Campagne électorale américaine: la leçon qui vient d’Afrique

Il porte un impeccable pansement blanc à l’oreille droite, comme pour souligner son étonnante capacité à transformer l’adversité en triomphe. Donald Trump, 78 ans, a été investi candidat républicain pour la présidentielle américaine, jeudi 18 juillet 2024. En Pennsylvanie, devant une foule de supporters ébahis face au magnat de l’immobilier, rescapé d’une tentative d’assassinat cinq jours plus tôt, Donald Trump s’est dépeint en dirigeant à la stature internationale, capable de mettre fin aux conflits dans le monde «avec un coup de téléphone».
La première difficulté, quand on entend cela, c’est de ne pas croire que Trump, pur produit du capitalisme et de l’industrie du divertissement, intéressé avant tout par une haute opinion de lui-même, fait dans l’exagération. Surtout quand on sait aussi que, en matière intérieure et plus encore extérieure, le cours de la politique américaine ne change pas en un jour. Difficulté supplémentaire: ne pas croire qu’en vérité, depuis longtemps, comme Trump, les autres candidats à la présidence des États-Unis ont un projet de société. Ce projet est celui d’une Amérique nostalgique, blanche, patriarcale, fermée sur elle-même, autosuffisante et combative. En cela, il a fait sien l’agenda du Parti républicain en misant sur le récit de l’identité perdue des États-Unis.
De la même façon que l’on entre dans l’univers d’une grande marque, on entre dans l’univers de Donald Trump, lequel a, à une certaine époque, parlé de «pays de merde». Dès lors, avec une telle déclaration inconséquente, il devient difficile d’élaborer une lecture «civilisationnelle» de la politique africaine du 45ᵉ président des États-Unis. Pour l’heure, plus que le produit d’une doctrine clairement identifiable, cette politique se résume en un ensemble de déclarations ad hoc aux objectifs divers et variés. À ce niveau, les Africains peuvent se targuer de faire la leçon à Donald Trump et à ses concurrents. Plus qu’un simple point de situation sur ce qu’est la démocratie américaine, l’Afrique prêche un nationalisme de combat qui conduit inévitablement à une confrontation avec l’ordre mondial actuel. Elle enseigne aux États-Unis que, plutôt que d’assumer un leadership aujourd’hui en déshérence, il faut être à la recherche d’un nouvel équilibre qui pourrait rendre au monde entier la stabilité et la sécurité. Cette quête vaut dans tous les domaines: politique, avec le besoin d’une gouvernance mondiale solide prenant en compte le poids des nouveaux acteurs apparus sur la scène internationale; économique, pour donner à la communauté internationale les moyens de favoriser une croissance plus juste et plus durable; sécuritaire, pour lutter contre le terrorisme, maîtriser les tentations d’interventions militaires.

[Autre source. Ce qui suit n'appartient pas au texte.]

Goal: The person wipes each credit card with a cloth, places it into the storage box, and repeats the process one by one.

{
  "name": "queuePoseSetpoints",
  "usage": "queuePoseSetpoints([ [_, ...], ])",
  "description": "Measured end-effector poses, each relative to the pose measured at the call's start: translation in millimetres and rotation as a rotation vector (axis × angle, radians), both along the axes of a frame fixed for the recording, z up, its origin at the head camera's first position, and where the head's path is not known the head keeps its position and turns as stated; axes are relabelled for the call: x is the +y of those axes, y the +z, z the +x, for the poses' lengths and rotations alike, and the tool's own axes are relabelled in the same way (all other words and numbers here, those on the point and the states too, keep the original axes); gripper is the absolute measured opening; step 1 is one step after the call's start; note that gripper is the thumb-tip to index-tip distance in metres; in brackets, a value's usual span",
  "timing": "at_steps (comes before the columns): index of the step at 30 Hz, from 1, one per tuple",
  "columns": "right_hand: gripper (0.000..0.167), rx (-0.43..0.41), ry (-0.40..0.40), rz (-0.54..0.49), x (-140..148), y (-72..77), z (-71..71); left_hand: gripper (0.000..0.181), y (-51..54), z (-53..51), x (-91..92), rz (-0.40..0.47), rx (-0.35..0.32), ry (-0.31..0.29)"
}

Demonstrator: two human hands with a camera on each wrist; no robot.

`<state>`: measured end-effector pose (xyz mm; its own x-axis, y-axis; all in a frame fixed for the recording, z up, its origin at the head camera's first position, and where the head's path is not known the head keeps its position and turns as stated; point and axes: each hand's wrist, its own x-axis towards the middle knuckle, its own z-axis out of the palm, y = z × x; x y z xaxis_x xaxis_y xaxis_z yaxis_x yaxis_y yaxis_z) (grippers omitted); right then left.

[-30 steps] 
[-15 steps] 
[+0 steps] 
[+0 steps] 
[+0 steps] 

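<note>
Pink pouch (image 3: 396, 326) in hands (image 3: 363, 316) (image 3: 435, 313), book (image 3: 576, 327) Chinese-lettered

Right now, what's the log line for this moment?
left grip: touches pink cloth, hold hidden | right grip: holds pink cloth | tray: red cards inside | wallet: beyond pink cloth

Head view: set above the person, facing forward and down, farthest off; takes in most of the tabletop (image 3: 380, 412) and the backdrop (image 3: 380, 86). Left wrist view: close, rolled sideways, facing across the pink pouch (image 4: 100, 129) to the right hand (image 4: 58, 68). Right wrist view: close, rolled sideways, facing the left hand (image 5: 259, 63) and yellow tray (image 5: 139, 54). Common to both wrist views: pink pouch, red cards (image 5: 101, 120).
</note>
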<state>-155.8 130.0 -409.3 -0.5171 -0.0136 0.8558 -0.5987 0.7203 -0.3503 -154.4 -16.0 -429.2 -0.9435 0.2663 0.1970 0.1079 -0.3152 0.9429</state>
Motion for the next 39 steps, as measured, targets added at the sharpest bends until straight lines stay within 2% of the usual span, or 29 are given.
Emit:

Oui, l’Afrique ne cherche pas davantage à conceptualiser le changement qu’elle ambitionne de créer. Elle offre une alternative sérieuse au système international actuel malmené par la surenchère concurrentielle, la pression des mouvements financiers, la révolution technologique et les risques écologiques. De ce point de vue, une Amérique qui redeviendrait une force de proposition plutôt qu’un facteur de désordre constituerait un changement bienvenu pour la communauté internationale. Il n’est pas trop tard pour l’espérer. Or, pour tous ceux qui ambitionnent de gouverner les États-Unis, la refonte du système international représente une option très éloignée. Et ce justement parce qu’ils oublient que c’est là un détail prosaïque qui accentue la distance entre les causes et les effets de l’instabilité mondiale.